Along with other leaders in the "Vizegrad Four," Orban and Czech Prime Minister Andrej Babis have rejected the EU quotas on taking migrants. Babis has warned Brussels that he is by far from the worst they might have to deal with if migration is not gripped.
In a few weeks, Sweden goes to the polls and like its Scandinavian counterparts is struggling with a populist backlash against a traditional openness and willingness to help those in need. Migration is a divisive issue giving the far right a leg up to challenge traditional dominance by the more liberal center and left.
In most European countries, it is the populists who are milking migration for every vote they can get, and Trump seems more than willing to help them do it.
While in the UK a few weeks ago -- where people voted narrowly to leave the EU two years ago after a campaign during which immigration was talked about at length --Trump spoke of the damage migrants are doing to Europe: "it's changing the culture and is very negative for Europe ... It's not politically correct to say that, but I'll say it and say it loud."
In the months before Trump arrived, his one-time Alt-Right populist guru Steve Bannon had been saying it loud too, touring many European capitals.
He was welcomed in Orban's Budapest in May, more recently enjoying populist hospitality in Conte's Italy, before entrenching himself in a London hotel just before Trump's arrival two weeks ago, hosting meetings with Swedish, Belgian, French and British populist nationalists.
In recent days Bannon has announced he's setting up a European HQ at the heart of the EU in Brussels to unify Europe's populists around his divisive anti-migrant message.
Orban, for one, is publicly applauding him.
The contours of the struggle were made clear recently when Conte's new populist right-wing government refused to allow safe haven to a boatload of mostly Libyan migrants adrift in the Mediterranean.
Spain and France stepped in and saved the migrants' lives.
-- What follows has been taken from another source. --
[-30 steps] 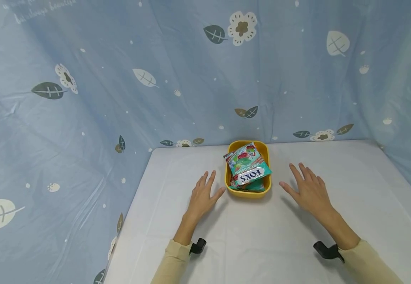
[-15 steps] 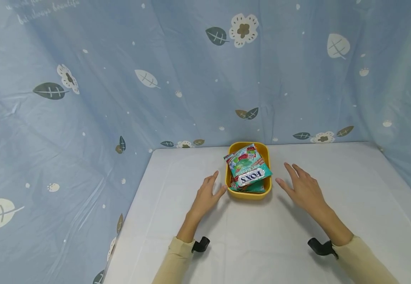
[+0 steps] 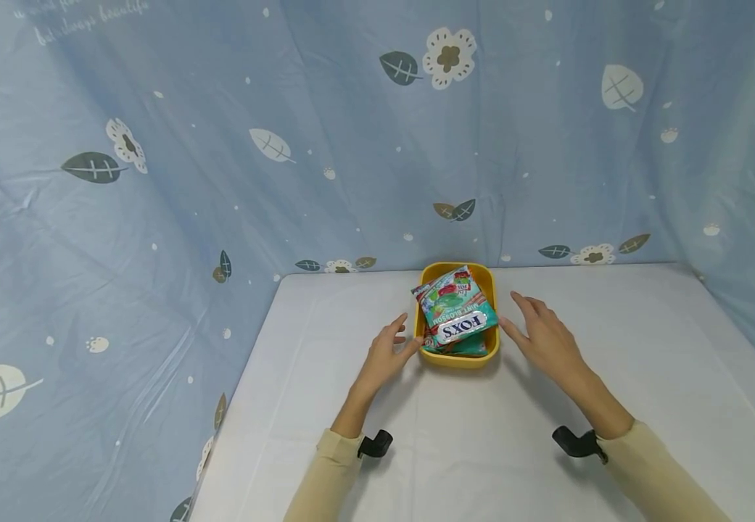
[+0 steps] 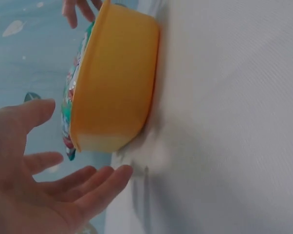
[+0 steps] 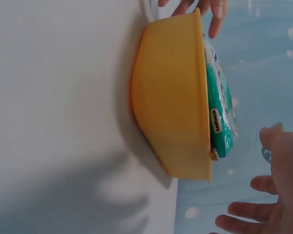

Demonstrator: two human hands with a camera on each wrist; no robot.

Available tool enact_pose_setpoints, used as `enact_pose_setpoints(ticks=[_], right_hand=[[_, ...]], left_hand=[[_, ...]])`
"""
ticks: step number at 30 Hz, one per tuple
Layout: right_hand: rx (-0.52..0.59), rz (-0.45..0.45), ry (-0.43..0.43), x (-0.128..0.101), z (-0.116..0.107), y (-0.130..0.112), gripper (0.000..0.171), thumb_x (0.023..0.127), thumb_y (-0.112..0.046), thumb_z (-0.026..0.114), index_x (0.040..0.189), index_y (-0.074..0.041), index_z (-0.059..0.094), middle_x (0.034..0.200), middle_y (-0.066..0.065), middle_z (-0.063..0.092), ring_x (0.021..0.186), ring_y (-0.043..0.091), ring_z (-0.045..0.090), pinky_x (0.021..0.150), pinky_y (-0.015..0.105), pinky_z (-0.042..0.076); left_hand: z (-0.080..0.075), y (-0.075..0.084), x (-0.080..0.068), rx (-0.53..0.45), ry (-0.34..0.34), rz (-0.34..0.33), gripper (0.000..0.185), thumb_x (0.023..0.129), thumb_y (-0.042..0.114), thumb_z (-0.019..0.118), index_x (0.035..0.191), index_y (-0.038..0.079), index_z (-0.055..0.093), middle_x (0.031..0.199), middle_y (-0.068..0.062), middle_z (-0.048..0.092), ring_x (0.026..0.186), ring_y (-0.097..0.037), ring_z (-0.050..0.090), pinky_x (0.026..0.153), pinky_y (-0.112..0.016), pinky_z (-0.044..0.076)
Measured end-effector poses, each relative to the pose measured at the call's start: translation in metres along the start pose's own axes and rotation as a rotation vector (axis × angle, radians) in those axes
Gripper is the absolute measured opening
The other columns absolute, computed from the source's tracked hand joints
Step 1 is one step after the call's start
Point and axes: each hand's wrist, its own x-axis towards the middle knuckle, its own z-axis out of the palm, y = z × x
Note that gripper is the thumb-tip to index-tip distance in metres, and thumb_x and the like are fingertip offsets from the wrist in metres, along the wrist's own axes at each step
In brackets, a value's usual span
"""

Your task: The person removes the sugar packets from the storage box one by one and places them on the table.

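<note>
A yellow plastic basket (image 3: 460, 360) stands on the white table near its back edge. In it lie green candy bags, the top one a FOX'S Mint Blossom candy bag (image 3: 452, 304) that pokes over the rim. My left hand (image 3: 384, 360) is at the basket's left side, fingers spread and thumb near the rim. At the right side my right hand (image 3: 550, 344) has its fingers loosely extended, thumb close to the rim. Both wrist views show the basket wall (image 4: 119, 73) with gaps before the palms, and neither hand grips anything.
The white-covered table (image 3: 455, 449) fills the foreground. Behind it and at the left hangs a blue curtain (image 3: 351, 130) printed with leaves and flowers, meeting the table's back edge just behind the basket. Black wrist mounts (image 3: 377, 444) stick out from both sleeves.
Both hands have moved inward, the right one leftward and the left one slightly rightward, closing in on the basket's sides. The basket and the bags stay in place.
</note>
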Motion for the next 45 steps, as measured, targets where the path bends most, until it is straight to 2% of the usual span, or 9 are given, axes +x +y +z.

But the bigger issue of how to stem the flow is far from resolved -- each migrant is kindling, fueling Bannon's populist bonfire.
The day Giuseppe Conte left Italy for DC his deputy Matteo Salvini was quoting Hitler's World War two brother in arms, Italy's fascist leader Benito Mussolini "tanto nemici, tanto onore," meaning "many enemies, much honor".
Just to make sure he was enflaming passions, Salvini tweeted the inflammatory comments, his way of celebrating the anniversary of Mussolini's birth.
In her recent book "Fascism: A Warning," former Secretary of State and World War II refugee Madeline Albright describes fascism as "not an ideology of left, right or center, but rather an approach to seizing and consolidating power by an individual or party that claims to be acting in the name of a nation or group."
She should know. Shame on those who refuse to remember.
Despite Bannon, despite Trump, most Europeans feel ever more distant from the millions who once migrated from their shores to America as Trump rides a populist wave away from their true values.